Political sociology, in present timCs, has concentrated attention on the study of elite groups, especially political elites, their membership and influence on social, political and economic relations and processes. Analysis of the elites is also closely connected with questions of political leadership, party organisation and political power. An interesting type of elite group is the military elites. Military leaders have Always influenced political and social life of the nations and countries in all ages. In modem times, military elites have joined hands with industrial, religious and other social groups and thus control political power and economic resources of (heir States.

Political parties are also studied and analysed by the political sociologists. As political parties penetrate all aspects of modem State and society, their organisation and influence are important parts of the research by political sociologists. R.Michels, a political sociologist, asserted in his book, Political Parties, that in every party there are always some individuals or leaders who will dominate it. He called it the “iron law of oligarchy”. He asserts that where there is organisation, there (s oligarchy. He thus sought to prove that even representative institutions, like modem political parties, cannot be democratic.

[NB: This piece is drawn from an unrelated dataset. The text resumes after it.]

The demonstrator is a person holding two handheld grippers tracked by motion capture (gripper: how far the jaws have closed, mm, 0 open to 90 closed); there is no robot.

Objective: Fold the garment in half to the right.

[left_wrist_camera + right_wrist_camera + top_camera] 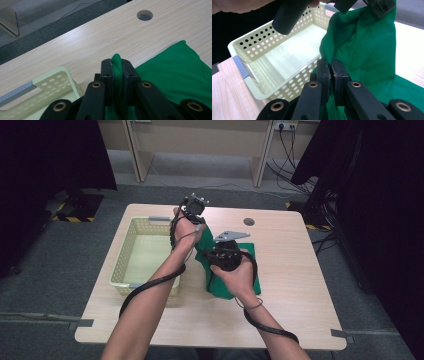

Even democracies will be dominated by elite groups. However, elite analysis has now shifted to the problems of elite behaviour, which is influenced by the way they are recruited and thus acquire opportunities for control and promotion. In present times, the political and party elites are selected on the criterion of achievement rather than on the basis of birth, status, wealth or social background, as was the case in the past ages.

Alienation is another important topic of political sociology, both theoretical and research-oriented. Alienation is a socio-psychological phenomenon. It means a tendency to withdraw or disengage from political affairs and problems and to be reluctant to participate in politics or in political activities. It is a form of political apathy. Alienation is manifested by various social groups during certain periods, such as youth, minorities, intellectuals, etc.

It may be due to the structure of political or social life. For instance, in male-dominated traditional societies, women show political apathy and disinterest in politics. Marx was the first writer to study alienation. But he believed that it was permanent State of mind of certain groups, such as of the working classes in the capitalist society. In modern times, however, alienation is regarded as an attitude, which changes when social or political system changes. Alienation leads to various kinds of political movements and revolts, which aim at bringing about a change in the political system which has alienated the majority of the people.

Voting behaviour of the people is another important field of research and empirical studies in political sociology. These studies have indicated that, under ordinary circumstances and conditions, die voting behaviour of the people does not change and that the people are very conservative in their political attitudes and loyalties to political parties and ideologies. But their voting behaviour changes in times of social or political crisis.

To conclude, political sociology has revealed close links and interdependence between society and politics, that is to say, between the social, economic and psychological conditions and attitudes, on the one side, and political organisations and processes, on the other, and that political systems, governments and political parties are not so self- subsistent and independent phenomena as they were believed to be in the past ages.